Groupthink among your friends doesn't disprove idiocy.

Spinachcat

Quote from: Ratman_tf;1095711You may not be concerned with realism, but I bet you're concerned with versimilitude.

Exactly! Like how RPGPundit breaks down "Authentic" vs. "Realism", I do the same with "Versimilitude" vs. "Realism".

AKA, I focus on the internal logic of the game setting. In a setting like Godbound, kaiju just might be footballs. In a setting like Conan, they would certainly not be.

Spinachcat

Quote from: ThePoxBox;1095778All of the parts you mention are the product of fantasy writing and art. Elves, magic, dragons, and demons are fictional and therefore aren't the target of the mechanics concerning creating an immersive, believable baseline for the setting.

Beyond male vs. female stats, what makes your setting more believable than D&D?

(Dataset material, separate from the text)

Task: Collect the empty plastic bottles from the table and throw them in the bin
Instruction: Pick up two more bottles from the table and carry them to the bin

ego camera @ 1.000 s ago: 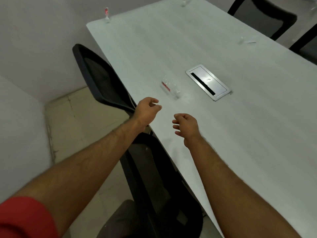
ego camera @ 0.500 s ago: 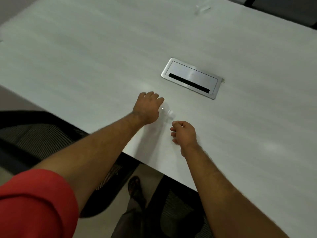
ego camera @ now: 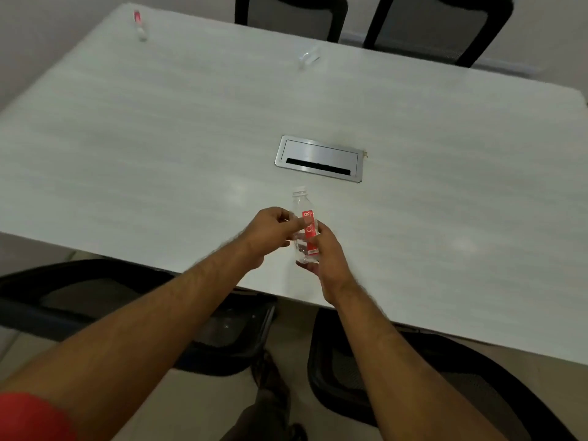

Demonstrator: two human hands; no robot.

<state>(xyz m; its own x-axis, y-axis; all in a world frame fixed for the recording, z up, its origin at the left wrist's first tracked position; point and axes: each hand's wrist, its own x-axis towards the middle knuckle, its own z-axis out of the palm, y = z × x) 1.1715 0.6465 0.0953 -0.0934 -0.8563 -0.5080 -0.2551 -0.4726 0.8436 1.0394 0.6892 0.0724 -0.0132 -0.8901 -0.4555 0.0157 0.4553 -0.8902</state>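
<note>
A clear plastic bottle with a red label [ego camera: 306,224] is held upright above the near part of the pale table [ego camera: 159,138]. My right hand [ego camera: 327,259] wraps its lower half from the right. My left hand [ego camera: 273,232] pinches it from the left, thumb on the label. A second bottle with a red label [ego camera: 140,25] stands at the far left corner. A third clear bottle [ego camera: 308,58] lies on its side at the far edge. No bin is in view.
A metal cable hatch [ego camera: 319,160] sits flush in the table just beyond the held bottle. Black mesh chairs stand at the near edge [ego camera: 79,300], [ego camera: 429,377] and at the far side [ego camera: 292,14], [ego camera: 439,23]. My feet show on the floor below.
The bottle that lay on the table has been picked up and now stands upright between both hands. My right hand closed around it. My view swung to face the table squarely.
</note>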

Especially if non-human NPCs are not built off the believable baseline?

Chris24601

Personally, since the OP mentioned this is for 5e, I think you could leave the stats alone (they should be based on 4d6 drop lowest for 5e anyway), but have bonuses (say 1/2 proficiency) to certain skills. Males being physically stronger on average might have a bonus to athletics, while females being, on average, better at reading social dynamics might have a bonus to insight.

If it must be ability scores, my recommendation would be that females should have a slightly higher average and equal maximum WIS score compared to men (better risk aversion and ability to read social cues in general seems like things tied to Wisdom) and put the Int and Cha scores back to 3d6 (the differences in recorded IQs aren't significant enough to filter into a 3-18 scores and Charisma is so subjective I'd be inclined to say that men and women tend to use it differently instead of having different scores for it).